Read the entries that follow and give each one again precisely.
== Segment start ==
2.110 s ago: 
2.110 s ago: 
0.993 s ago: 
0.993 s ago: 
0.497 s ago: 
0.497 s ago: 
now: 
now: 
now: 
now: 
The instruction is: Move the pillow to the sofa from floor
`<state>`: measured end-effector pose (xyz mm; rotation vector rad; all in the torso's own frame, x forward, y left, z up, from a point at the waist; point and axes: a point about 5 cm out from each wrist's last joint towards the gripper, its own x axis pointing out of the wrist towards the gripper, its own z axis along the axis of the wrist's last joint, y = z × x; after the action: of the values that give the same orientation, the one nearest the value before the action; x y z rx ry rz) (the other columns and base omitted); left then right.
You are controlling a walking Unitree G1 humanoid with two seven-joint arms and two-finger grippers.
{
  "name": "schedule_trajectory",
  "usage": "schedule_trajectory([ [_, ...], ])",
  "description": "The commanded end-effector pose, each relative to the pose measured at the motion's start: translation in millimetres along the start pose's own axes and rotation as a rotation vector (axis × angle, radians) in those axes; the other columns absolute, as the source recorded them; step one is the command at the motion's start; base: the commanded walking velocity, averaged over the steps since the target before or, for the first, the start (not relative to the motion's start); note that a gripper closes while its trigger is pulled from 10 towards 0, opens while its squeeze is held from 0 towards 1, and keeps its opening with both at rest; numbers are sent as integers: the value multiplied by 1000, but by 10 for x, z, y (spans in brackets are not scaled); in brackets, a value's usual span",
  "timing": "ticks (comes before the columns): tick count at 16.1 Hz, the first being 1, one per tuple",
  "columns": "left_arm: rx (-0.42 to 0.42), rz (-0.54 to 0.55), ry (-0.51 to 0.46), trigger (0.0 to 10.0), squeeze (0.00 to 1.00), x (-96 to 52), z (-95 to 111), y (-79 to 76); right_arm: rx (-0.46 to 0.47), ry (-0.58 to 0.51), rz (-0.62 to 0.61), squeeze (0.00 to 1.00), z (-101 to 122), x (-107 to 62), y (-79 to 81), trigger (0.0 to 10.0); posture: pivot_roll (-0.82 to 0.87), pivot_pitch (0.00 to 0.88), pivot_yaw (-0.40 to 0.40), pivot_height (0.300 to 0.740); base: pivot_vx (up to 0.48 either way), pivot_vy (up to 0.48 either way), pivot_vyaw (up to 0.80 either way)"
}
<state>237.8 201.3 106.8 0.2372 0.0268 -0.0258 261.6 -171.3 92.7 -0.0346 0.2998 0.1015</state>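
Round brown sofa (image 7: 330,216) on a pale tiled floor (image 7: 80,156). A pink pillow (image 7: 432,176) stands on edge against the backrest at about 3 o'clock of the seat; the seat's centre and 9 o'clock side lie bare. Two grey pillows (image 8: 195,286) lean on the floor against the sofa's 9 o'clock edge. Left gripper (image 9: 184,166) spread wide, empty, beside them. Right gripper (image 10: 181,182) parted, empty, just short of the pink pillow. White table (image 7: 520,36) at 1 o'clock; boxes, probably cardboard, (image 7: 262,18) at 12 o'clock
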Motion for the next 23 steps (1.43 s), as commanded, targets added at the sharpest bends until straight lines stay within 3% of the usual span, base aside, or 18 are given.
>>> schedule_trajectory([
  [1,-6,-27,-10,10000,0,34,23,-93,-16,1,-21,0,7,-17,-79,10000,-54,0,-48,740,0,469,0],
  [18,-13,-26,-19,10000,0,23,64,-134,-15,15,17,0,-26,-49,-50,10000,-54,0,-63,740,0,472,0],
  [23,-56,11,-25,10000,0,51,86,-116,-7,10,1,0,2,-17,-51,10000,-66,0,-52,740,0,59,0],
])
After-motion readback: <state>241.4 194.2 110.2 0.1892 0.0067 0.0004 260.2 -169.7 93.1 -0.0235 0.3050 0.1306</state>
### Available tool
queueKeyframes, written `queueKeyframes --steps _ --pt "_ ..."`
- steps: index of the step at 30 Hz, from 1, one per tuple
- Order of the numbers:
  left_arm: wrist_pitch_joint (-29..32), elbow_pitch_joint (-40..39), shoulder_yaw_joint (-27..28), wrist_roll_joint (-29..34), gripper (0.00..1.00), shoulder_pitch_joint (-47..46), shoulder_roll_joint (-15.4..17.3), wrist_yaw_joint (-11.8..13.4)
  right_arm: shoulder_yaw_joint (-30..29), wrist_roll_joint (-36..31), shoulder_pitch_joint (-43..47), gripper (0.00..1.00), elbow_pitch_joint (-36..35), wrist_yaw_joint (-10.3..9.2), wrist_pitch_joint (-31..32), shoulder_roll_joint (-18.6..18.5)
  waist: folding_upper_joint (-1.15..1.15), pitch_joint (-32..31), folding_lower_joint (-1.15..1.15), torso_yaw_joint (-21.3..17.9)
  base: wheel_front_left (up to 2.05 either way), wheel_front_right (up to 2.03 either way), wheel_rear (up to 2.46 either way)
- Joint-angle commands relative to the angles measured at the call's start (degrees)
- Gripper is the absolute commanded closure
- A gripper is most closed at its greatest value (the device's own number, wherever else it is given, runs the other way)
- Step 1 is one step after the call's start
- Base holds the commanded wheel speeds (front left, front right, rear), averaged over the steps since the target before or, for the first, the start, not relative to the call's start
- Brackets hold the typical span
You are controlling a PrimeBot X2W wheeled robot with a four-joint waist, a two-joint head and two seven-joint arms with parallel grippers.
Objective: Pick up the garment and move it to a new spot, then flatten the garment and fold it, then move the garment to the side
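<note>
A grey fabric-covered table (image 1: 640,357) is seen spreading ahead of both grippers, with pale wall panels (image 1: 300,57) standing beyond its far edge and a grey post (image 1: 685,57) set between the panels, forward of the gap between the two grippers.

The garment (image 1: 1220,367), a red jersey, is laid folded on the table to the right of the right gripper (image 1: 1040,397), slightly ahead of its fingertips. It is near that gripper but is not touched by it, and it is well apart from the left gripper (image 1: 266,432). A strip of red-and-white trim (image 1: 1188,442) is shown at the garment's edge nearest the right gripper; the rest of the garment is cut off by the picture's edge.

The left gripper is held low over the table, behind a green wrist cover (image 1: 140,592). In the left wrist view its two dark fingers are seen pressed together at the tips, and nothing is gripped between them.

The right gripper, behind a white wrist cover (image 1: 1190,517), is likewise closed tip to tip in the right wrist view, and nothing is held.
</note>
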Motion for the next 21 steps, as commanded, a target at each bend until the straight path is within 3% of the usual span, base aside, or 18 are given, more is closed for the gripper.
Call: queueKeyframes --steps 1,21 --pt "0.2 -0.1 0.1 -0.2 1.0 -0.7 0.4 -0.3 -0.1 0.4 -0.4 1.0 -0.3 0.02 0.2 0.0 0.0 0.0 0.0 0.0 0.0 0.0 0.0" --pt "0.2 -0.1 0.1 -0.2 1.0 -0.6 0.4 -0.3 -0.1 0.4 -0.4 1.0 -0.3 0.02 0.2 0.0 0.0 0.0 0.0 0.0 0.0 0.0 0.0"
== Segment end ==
RESULT OF THIS TASK:
2.110 s ago: 
2.110 s ago: 
0.993 s ago: 
0.993 s ago: 
0.497 s ago: 
0.497 s ago: 
now: 
now: 
now: 
now: 
The instruction is: Move the pillow to the sofa from floor
`<state>`: measured end-effector pose (xyz mm; rotation vector rad; all in the torso's own frame, x forward, y left, z up, from a point at the waist; point and axes: a point about 5 cm out from each wrist's last joint towards the gripper, its own x axis pointing out of the wrist towards the gripper, its own z axis along the axis of the wrist's last joint, y = z × x; after the action: of the values that give the same orientation, the one nearest the value before the action; x y z rx ry rz) (the other columns and base omitted); left then right.
You are controlling a walking Unitree G1 humanoid with two seven-joint arms and two-finger grippers.
{
  "name": "schedule_trajectory",
  "usage": "schedule_trajectory([ [_, ...], ])",
  "description": "The commanded end-effector pose, each relative to the pose measured at the motion's start: translation in millimetres along the start pose's own axes and rotation as a rotation vector (axis × angle, radians) in those axes; the other columns absolute, as the source recorded them; step one is the command at the motion's start; base: the commanded walking velocity, averaged over the steps since the target before or, for the first, the start (not relative to the motion's start); note that a gripper closes while its trigger is pulled from 10 towards 0, opens while its squeeze is held from 0 towards 1, and keeps its opening with both at rest; numbers are sent as integers: the value multiplied by 1000, but by 10 for x, z, y (spans in brackets are not scaled); in brackets, a value's usual span",
  "timing": "ticks (comes before the columns): tick count at 16.1 Hz, the first being 1, one per tuple",
  "columns": "left_arm: rx (-0.42 to 0.42), rz (-0.54 to 0.55), ry (-0.51 to 0.46), trigger (0.0 to 10.0), squeeze (0.00 to 1.00), x (-96 to 52), z (-95 to 111), y (-79 to 76); right_arm: rx (-0.46 to 0.47), ry (-0.58 to 0.51), rz (-0.62 to 0.61), squeeze (0.00 to 1.00), z (-101 to 122), x (-107 to 62), y (-79 to 81), trigger (0.0 to 10.0); posture: pivot_roll (-0.82 to 0.87), pivot_pitch (0.00 to 0.88), pivot_yaw (-0.40 to 0.40), pivot_height (0.300 to 0.740); base: pivot_vx (up to 0.48 either way), pivot_vy (up to 0.48 either way), pivot_vyaw (up to 0.80 either way)"
}
<state>237.8 201.3 106.8 0.2372 0.0268 -0.0258 261.6 -171.3 92.7 -0.0346 0.2998 0.1015</state>
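Round brown sofa (image 7: 330,216) on a pale tiled floor (image 7: 80,156). A pink pillow (image 7: 432,176) stands on edge against the backrest at about 3 o'clock of the seat; the seat's centre and 9 o'clock side lie bare. Two grey pillows (image 8: 195,286) lean on the floor against the sofa's 9 o'clock edge. Left gripper (image 9: 184,166) spread wide, empty, beside them. Right gripper (image 10: 181,182) parted, empty, just short of the pink pillow. White table (image 7: 520,36) at 1 o'clock; boxes, probably cardboard, (image 7: 262,18) at 12 o'clock
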Motion for the next 23 steps (1.43 s), as commanded, targets added at the sharpest bends until straight lines stay within 3% of the usual span, base aside, or 18 are given.
>>> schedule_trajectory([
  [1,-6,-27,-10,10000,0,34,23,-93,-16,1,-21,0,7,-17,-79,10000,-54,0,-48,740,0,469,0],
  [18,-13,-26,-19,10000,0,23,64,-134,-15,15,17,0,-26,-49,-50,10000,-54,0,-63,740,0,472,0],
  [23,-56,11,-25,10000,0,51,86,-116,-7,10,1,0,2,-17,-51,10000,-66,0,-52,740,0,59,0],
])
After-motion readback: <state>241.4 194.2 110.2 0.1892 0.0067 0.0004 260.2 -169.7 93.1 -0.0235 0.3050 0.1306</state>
### Available tool
queueKeyframes, written `queueKeyframes --steps _ --pt "_ ..."`
- steps: index of the step at 30 Hz, from 1, one per tuple
- Order of the numbers:
  left_arm: wrist_pitch_joint (-29..32), elbow_pitch_joint (-40..39), shoulder_yaw_joint (-27..28), wrist_roll_joint (-29..34), gripper (0.00..1.00), shoulder_pitch_joint (-47..46), shoulder_roll_joint (-15.4..17.3), wrist_yaw_joint (-11.8..13.4)
  right_arm: shoulder_yaw_joint (-30..29), wrist_roll_joint (-36..31), shoulder_pitch_joint (-43..47), gripper (0.00..1.00), elbow_pitch_joint (-36..35), wrist_yaw_joint (-10.3..9.2), wrist_pitch_joint (-31..32), shoulder_roll_joint (-18.6..18.5)
  waist: folding_upper_joint (-1.15..1.15), pitch_joint (-32..31), folding_lower_joint (-1.15..1.15), torso_yaw_joint (-21.3..17.9)
  base: wheel_front_left (up to 2.05 either way), wheel_front_right (up to 2.03 either way), wheel_rear (up to 2.46 either way)
- Joint-angle commands relative to the angles measured at the call's start (degrees)
- Gripper is the absolute commanded closure
- A gripper is most closed at its greatest value (the device's own number, wherever else it is given, runs the other way)
- Step 1 is one step after the call's start
- Base holds the commanded wheel speeds (front left, front right, rear), averaged over the steps since the target before or, for the first, the start, not relative to the call's start
- Brackets hold the typical span
You are controlling a PrimeBot X2W wheeled robot with a four-joint waist, a two-joint head and two seven-joint arms with parallel grippers.
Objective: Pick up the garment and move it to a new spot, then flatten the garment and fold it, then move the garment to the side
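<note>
A grey fabric-covered table (image 1: 640,357) is seen spreading ahead of both grippers, with pale wall panels (image 1: 300,57) standing beyond its far edge and a grey post (image 1: 685,57) set between the panels, forward of the gap between the two grippers.

The garment (image 1: 1220,367), a red jersey, is laid folded on the table to the right of the right gripper (image 1: 1040,397), slightly ahead of its fingertips. It is near that gripper but is not touched by it, and it is well apart from the left gripper (image 1: 266,432). A strip of red-and-white trim (image 1: 1188,442) is shown at the garment's edge nearest the right gripper; the rest of the garment is cut off by the picture's edge.

The left gripper is held low over the table, behind a green wrist cover (image 1: 140,592). In the left wrist view its two dark fingers are seen pressed together at the tips, and nothing is gripped between them.

The right gripper, behind a white wrist cover (image 1: 1190,517), is likewise closed tip to tip in the right wrist view, and nothing is held.
</note>
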Motion for the next 21 steps, as commanded, a target at each bend until the straight path is within 3% of the usual span, base aside, or 18 are given, more is closed for the gripper.
Call: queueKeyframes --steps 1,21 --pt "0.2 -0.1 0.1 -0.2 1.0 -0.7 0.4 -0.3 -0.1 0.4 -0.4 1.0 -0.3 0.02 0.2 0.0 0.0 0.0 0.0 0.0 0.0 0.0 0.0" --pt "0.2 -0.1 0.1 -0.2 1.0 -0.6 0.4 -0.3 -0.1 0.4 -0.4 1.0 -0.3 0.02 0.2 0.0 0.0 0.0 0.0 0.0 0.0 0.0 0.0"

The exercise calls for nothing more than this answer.